THE TASK: Look through the material and tally each line bearing the word "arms". Give only the total.

AVAILABLE DATA:
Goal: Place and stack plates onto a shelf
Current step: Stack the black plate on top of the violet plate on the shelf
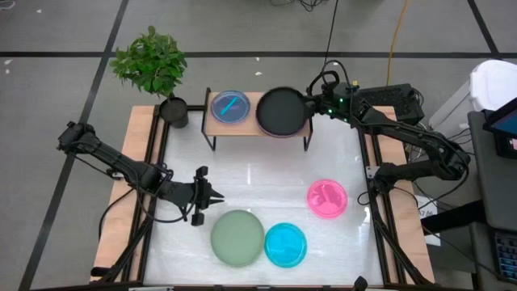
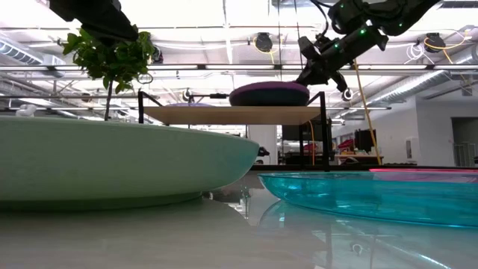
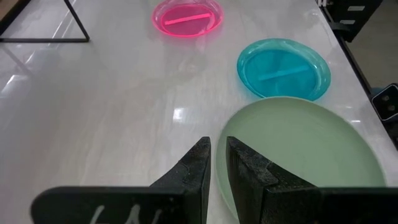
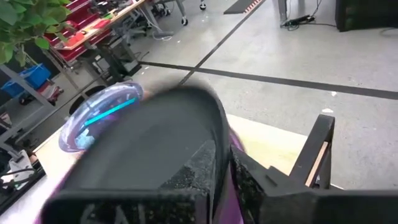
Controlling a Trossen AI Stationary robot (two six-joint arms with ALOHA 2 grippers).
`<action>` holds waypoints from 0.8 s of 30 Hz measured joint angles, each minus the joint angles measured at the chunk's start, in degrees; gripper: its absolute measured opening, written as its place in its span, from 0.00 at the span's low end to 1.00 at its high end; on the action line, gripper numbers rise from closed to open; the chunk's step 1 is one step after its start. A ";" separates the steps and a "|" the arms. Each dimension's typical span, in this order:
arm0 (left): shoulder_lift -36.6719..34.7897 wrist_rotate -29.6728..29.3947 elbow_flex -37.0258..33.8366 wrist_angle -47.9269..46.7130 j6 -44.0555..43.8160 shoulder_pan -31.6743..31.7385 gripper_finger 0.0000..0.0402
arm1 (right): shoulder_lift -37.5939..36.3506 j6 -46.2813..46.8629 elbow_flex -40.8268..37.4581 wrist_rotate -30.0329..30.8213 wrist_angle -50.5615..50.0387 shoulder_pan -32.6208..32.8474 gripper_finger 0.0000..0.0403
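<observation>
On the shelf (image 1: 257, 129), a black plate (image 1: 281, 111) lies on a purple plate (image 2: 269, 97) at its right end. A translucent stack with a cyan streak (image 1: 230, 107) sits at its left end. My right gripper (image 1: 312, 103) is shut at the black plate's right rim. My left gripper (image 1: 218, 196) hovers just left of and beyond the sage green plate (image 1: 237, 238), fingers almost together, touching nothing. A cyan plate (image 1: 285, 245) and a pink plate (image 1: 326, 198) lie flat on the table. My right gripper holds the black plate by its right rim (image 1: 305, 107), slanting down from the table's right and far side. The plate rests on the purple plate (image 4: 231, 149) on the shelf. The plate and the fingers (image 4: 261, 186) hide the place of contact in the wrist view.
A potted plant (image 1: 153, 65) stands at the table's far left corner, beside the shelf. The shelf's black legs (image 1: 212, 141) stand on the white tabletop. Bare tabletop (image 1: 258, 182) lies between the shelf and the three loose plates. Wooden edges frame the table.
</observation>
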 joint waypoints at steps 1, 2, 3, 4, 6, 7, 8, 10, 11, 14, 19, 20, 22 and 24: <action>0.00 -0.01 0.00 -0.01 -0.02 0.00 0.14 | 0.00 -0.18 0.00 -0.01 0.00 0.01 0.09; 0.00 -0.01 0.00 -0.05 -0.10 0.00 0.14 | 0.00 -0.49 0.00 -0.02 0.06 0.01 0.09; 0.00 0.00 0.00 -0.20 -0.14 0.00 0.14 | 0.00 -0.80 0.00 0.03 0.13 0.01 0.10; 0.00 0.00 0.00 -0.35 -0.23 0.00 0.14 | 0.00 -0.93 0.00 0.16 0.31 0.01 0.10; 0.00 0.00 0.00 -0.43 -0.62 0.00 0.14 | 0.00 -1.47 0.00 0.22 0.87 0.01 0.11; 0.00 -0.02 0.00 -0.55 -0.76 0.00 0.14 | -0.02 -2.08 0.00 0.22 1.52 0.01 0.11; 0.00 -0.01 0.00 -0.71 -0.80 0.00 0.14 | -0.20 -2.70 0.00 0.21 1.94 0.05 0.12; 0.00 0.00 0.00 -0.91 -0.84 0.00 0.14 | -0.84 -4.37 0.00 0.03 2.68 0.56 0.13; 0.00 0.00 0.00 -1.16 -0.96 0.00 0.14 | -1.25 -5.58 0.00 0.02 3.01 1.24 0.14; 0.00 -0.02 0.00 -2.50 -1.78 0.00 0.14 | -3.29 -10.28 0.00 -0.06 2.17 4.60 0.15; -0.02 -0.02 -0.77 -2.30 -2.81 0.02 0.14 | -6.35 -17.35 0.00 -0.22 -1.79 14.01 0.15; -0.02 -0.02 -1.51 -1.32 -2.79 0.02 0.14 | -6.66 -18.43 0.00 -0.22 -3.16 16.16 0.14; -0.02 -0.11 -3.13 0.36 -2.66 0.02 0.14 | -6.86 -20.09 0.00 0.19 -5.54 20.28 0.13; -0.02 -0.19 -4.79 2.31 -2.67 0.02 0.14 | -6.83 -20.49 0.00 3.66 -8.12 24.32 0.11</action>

THE COMPLETED TASK: 2